▶ [Problem to work on] Each line of the data that includes "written" must be copied.

--------------------------------------------------

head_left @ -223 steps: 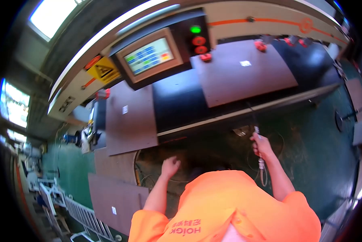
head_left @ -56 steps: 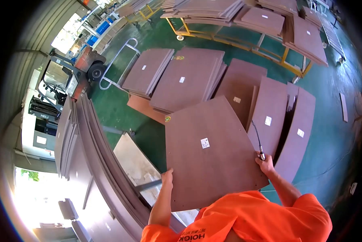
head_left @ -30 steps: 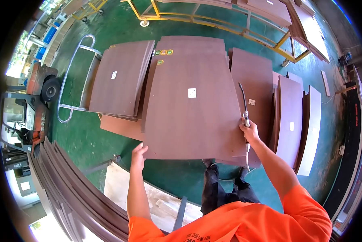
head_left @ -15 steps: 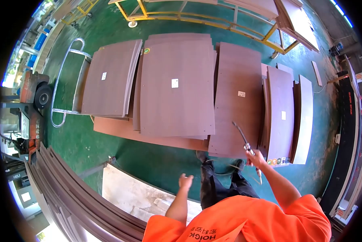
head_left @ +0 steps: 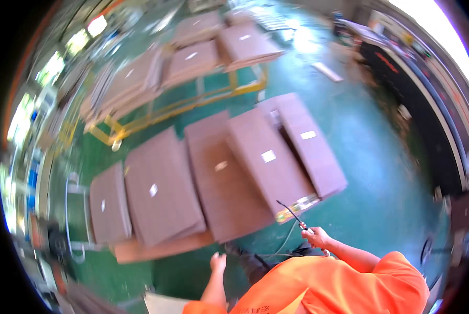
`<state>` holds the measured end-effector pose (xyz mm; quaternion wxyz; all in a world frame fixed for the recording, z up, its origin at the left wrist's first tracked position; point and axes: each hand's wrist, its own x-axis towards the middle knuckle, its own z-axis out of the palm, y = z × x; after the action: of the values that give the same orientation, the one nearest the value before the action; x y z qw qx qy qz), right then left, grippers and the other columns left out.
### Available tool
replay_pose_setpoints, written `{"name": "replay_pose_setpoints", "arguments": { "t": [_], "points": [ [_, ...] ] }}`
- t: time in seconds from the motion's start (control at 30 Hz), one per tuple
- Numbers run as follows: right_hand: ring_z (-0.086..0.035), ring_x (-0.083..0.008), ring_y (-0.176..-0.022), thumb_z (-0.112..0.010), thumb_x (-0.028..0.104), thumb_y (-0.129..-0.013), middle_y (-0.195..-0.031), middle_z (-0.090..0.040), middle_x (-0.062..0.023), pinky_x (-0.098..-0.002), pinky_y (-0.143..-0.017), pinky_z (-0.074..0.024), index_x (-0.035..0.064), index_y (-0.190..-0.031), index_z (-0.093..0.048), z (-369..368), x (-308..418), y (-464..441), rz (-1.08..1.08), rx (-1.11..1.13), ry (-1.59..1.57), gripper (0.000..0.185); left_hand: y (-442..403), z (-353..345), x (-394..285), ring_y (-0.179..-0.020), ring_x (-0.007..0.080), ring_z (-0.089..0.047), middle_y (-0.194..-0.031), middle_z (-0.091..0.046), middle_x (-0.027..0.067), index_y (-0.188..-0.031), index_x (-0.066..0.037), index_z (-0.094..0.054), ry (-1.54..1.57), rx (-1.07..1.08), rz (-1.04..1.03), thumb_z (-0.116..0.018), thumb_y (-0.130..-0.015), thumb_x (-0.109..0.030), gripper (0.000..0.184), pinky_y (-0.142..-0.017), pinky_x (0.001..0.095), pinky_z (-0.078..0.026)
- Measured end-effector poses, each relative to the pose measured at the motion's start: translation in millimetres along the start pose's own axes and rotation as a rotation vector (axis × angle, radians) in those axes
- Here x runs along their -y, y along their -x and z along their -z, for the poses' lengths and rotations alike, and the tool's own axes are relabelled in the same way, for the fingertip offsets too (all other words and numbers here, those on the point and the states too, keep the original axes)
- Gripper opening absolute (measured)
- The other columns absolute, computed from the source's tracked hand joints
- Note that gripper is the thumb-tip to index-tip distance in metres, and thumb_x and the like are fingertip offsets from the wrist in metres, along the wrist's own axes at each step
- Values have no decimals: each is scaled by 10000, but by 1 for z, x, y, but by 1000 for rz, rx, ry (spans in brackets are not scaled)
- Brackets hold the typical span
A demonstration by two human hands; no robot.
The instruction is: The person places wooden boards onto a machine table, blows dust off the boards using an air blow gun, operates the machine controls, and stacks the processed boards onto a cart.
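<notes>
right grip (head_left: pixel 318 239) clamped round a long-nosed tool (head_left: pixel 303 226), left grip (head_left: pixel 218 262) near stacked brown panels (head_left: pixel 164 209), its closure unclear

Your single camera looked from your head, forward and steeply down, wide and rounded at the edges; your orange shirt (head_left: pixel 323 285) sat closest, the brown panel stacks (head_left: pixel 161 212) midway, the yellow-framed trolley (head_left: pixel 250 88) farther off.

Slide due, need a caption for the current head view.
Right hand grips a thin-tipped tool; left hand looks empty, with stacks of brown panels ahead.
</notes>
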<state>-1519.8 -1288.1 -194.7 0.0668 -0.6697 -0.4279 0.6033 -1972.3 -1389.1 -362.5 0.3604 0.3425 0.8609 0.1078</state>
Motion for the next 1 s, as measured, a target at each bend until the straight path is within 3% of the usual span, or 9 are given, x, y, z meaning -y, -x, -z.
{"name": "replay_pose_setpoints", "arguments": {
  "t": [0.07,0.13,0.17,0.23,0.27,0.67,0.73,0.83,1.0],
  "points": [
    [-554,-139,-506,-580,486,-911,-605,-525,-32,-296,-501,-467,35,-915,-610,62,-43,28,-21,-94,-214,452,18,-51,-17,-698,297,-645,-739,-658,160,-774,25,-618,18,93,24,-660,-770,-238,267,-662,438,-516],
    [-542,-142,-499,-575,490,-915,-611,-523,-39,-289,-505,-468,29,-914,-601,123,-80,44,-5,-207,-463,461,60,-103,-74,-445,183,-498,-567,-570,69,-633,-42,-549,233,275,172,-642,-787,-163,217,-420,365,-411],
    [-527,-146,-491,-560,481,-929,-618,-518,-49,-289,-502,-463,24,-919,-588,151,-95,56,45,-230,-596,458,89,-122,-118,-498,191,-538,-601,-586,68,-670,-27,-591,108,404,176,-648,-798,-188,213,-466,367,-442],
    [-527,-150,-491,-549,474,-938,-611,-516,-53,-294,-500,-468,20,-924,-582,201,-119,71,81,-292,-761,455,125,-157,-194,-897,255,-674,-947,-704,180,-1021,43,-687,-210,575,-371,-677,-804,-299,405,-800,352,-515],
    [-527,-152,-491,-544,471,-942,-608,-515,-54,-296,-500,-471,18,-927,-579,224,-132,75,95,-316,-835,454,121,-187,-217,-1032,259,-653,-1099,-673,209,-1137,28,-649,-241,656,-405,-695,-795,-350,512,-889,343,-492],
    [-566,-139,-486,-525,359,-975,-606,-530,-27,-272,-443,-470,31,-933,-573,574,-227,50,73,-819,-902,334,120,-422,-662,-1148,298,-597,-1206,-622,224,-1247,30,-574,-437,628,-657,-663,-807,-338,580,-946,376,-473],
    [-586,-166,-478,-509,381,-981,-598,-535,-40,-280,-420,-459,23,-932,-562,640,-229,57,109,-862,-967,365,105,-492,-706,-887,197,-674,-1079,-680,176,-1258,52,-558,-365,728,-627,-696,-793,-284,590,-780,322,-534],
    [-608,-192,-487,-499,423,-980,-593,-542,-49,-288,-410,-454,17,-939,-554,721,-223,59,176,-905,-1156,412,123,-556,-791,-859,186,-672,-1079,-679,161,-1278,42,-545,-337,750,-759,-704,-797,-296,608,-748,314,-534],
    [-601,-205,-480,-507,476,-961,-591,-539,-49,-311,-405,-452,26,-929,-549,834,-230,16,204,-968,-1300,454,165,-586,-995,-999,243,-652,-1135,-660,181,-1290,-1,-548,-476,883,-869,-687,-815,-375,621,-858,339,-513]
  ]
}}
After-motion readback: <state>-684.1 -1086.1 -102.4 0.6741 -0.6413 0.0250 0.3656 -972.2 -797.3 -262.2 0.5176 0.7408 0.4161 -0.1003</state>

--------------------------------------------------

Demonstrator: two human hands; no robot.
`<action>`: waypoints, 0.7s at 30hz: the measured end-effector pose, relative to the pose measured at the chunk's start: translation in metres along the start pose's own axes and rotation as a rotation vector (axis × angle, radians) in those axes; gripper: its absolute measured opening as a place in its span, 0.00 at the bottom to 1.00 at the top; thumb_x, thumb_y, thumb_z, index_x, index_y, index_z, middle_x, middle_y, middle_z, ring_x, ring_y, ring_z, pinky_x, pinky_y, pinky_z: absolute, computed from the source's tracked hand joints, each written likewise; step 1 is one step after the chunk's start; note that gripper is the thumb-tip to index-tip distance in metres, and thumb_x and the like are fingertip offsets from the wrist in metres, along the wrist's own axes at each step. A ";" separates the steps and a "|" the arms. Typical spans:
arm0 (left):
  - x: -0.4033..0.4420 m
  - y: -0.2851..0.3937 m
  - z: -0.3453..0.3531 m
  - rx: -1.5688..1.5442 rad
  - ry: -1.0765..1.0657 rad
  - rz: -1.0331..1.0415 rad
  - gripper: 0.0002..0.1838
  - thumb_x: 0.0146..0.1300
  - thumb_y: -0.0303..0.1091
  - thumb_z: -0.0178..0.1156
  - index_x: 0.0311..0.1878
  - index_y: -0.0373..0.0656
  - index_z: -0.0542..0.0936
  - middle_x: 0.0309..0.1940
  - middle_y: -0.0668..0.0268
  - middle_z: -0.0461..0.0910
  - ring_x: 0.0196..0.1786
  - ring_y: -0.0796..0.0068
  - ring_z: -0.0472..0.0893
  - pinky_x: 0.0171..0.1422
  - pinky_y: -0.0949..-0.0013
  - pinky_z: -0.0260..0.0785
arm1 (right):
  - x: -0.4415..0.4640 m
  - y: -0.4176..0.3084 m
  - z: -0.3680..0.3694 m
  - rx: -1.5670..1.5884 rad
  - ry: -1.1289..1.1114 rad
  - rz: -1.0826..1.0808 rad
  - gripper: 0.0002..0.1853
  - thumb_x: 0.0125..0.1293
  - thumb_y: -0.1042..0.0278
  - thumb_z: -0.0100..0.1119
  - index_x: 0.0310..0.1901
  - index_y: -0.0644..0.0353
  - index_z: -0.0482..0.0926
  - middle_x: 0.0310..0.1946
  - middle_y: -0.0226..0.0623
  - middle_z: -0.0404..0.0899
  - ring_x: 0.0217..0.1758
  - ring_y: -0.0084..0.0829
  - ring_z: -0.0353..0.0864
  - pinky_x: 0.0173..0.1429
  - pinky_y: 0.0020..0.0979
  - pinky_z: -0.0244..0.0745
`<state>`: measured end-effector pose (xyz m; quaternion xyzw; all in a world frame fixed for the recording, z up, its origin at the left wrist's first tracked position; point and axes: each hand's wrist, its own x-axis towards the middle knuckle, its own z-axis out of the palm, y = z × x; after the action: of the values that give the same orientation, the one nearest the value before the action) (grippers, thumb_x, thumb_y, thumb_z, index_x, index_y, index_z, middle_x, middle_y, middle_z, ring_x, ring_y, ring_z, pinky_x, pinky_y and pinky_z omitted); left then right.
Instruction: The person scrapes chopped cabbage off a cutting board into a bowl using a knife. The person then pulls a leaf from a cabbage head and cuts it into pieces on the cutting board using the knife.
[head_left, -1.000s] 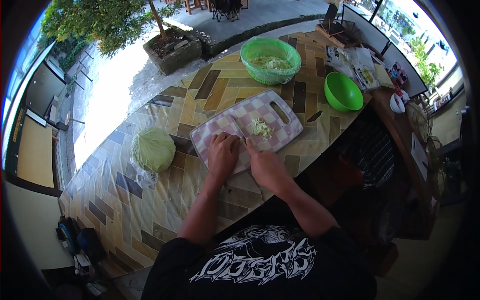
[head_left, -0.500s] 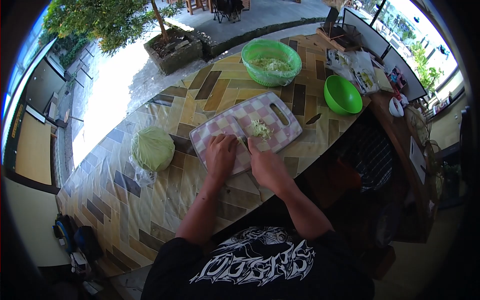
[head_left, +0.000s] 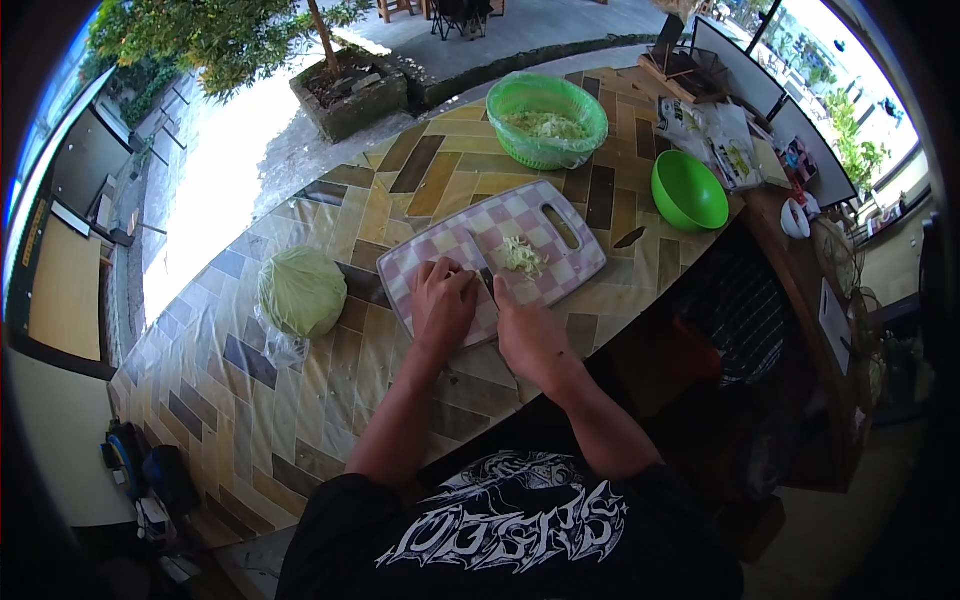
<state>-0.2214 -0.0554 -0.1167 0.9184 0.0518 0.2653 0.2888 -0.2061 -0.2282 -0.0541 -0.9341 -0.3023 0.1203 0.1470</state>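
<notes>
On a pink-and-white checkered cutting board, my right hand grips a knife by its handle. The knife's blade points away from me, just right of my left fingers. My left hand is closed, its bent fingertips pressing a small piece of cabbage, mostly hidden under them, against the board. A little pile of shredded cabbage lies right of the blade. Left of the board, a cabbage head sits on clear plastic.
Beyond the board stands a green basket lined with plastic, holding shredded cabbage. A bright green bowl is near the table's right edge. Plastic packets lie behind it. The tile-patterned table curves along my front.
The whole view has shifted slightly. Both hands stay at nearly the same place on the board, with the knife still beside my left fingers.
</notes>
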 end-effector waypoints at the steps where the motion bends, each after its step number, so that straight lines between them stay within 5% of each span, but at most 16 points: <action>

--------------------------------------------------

▶ [Expected output]
replay_pose_setpoints, written `{"name": "replay_pose_setpoints", "arguments": { "t": [_], "points": [ [_, ...] ] }}`
`<action>`: waypoints, 0.7s at 30hz: the measured end-effector pose, relative to the pose measured at the chunk's start: translation in metres along the start pose's own axes and rotation as a rotation vector (axis × angle, radians) in those axes; gripper: its absolute measured opening as a place in its span, 0.00 at the bottom to 1.00 at the top; thumb_x, thumb_y, thumb_z, index_x, index_y, index_z, middle_x, middle_y, middle_z, ring_x, ring_y, ring_z, pinky_x, pinky_y, pinky_z: absolute, computed from the source's tracked hand joints, each written likewise; step 1 is one step after the chunk's start; note that gripper is the thumb-tip to index-tip distance in metres, and thumb_x and the like are fingertip offsets from the wrist in metres, along the wrist's own axes at each step. A ";" separates the steps and a "|" the arms. Typical spans:

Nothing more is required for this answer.